* [Required action]: Compute how many lines below contain the word "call" and respond with that number only.

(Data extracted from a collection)
-- Opening Marker --

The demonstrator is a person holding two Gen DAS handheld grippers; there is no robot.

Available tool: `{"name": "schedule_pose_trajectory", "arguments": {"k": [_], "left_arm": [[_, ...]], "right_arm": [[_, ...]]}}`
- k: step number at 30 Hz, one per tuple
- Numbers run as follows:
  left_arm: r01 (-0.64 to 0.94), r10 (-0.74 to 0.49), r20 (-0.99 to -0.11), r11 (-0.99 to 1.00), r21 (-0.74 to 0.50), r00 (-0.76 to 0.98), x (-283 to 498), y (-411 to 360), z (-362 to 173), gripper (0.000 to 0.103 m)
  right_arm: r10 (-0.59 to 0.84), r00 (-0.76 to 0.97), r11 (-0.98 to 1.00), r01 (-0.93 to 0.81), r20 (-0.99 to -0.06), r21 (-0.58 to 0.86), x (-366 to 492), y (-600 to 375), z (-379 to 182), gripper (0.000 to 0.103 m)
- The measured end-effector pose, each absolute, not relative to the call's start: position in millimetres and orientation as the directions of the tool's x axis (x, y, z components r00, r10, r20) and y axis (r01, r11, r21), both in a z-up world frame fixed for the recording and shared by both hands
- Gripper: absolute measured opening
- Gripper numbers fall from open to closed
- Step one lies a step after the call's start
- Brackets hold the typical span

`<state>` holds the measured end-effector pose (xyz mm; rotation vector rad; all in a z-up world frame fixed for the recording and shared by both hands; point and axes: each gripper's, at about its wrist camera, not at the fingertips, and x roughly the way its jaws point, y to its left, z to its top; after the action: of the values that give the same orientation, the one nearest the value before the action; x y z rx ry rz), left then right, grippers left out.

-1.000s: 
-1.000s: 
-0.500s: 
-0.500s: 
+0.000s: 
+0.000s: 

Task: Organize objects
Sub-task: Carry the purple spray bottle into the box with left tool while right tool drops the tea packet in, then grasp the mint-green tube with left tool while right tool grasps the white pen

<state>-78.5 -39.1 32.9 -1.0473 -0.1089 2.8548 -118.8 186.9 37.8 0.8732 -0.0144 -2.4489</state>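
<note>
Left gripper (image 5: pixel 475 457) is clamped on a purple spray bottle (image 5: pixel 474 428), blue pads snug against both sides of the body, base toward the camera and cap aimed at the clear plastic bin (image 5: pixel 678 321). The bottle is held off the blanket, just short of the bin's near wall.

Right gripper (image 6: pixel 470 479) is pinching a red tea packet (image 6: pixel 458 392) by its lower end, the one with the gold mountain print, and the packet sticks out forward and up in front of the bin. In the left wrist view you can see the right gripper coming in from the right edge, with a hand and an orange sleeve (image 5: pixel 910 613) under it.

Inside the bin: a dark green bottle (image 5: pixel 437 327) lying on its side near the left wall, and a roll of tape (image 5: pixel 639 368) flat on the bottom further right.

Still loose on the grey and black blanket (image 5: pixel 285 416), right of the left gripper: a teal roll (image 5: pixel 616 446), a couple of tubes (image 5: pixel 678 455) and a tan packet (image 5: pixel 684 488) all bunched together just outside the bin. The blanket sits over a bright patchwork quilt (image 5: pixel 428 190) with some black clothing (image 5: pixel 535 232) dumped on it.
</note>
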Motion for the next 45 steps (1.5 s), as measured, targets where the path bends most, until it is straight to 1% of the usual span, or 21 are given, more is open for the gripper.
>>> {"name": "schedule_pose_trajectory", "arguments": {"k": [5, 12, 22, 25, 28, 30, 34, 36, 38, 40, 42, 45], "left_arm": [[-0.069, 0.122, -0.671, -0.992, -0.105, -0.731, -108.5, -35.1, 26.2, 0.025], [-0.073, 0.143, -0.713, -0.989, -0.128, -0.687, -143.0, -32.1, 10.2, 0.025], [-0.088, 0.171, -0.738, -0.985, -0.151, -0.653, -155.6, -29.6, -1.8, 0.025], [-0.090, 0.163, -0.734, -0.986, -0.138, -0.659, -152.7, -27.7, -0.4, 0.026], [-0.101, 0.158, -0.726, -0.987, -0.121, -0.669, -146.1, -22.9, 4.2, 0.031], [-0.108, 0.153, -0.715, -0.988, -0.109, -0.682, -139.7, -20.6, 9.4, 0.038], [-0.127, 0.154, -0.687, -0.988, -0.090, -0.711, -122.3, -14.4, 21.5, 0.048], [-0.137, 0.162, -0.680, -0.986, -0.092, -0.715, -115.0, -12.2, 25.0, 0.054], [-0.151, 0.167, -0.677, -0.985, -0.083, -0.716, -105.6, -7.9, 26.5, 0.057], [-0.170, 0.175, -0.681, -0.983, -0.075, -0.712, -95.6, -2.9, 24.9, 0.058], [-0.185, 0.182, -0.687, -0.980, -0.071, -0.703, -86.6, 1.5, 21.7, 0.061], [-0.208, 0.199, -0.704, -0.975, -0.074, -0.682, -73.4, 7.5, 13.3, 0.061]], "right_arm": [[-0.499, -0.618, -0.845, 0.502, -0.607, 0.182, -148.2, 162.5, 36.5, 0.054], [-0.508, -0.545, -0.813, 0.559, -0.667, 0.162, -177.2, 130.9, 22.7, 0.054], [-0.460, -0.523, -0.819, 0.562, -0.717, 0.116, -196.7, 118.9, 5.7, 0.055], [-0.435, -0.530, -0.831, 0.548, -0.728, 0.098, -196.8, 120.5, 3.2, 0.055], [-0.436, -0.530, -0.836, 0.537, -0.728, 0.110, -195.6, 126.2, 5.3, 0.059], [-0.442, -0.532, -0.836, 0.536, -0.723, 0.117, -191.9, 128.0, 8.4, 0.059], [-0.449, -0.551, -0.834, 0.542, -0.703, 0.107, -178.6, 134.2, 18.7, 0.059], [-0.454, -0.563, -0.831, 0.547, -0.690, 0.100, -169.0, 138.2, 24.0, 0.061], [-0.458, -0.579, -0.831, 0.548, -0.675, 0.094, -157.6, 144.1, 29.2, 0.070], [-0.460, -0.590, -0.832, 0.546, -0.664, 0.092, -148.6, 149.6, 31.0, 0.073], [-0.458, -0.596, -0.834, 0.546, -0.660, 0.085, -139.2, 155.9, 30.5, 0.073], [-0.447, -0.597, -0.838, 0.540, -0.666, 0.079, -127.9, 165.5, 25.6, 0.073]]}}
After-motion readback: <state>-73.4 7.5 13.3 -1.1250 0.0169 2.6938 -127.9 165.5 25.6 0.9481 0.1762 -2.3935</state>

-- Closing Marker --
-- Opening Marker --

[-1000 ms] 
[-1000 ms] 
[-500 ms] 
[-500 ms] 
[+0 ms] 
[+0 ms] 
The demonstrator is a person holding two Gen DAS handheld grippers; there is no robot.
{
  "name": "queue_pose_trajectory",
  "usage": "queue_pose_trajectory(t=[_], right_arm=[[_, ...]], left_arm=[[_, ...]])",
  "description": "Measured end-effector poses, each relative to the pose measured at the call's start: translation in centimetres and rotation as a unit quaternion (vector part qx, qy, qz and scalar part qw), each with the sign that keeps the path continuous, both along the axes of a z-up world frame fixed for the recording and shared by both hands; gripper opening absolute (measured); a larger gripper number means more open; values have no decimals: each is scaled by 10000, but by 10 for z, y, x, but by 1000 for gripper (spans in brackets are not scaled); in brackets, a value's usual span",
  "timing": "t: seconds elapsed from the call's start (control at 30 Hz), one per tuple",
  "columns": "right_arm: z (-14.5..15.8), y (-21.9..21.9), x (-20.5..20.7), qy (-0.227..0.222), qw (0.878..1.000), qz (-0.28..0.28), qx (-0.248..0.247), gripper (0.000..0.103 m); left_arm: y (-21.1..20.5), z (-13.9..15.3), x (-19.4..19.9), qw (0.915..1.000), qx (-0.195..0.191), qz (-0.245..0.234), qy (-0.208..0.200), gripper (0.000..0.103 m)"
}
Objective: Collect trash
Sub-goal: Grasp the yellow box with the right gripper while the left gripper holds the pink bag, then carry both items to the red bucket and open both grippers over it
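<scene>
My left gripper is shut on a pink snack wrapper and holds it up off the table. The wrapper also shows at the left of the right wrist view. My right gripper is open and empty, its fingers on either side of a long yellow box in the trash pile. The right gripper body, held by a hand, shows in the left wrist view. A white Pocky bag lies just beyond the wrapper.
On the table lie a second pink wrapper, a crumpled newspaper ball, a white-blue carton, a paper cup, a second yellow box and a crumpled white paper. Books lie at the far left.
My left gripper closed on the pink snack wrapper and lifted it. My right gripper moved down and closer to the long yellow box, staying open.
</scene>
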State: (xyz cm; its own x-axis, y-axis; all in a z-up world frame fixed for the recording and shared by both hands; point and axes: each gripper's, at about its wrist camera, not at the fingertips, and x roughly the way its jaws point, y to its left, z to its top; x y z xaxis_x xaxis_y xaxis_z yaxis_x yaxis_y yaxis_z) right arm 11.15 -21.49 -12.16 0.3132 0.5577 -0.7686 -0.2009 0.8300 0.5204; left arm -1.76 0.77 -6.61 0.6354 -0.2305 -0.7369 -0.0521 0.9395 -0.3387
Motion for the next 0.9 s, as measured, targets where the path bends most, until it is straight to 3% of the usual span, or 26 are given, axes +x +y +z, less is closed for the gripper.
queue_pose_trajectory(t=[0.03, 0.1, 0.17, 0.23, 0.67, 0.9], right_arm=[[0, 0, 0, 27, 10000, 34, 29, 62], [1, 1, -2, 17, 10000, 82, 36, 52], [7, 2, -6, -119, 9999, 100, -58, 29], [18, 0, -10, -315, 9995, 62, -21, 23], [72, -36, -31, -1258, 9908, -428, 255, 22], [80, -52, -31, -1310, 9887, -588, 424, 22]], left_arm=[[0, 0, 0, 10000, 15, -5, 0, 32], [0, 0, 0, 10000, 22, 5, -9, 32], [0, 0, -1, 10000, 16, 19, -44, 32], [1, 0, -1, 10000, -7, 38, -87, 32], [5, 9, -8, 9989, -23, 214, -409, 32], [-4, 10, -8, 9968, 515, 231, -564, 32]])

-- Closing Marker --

* [Task answer]: 4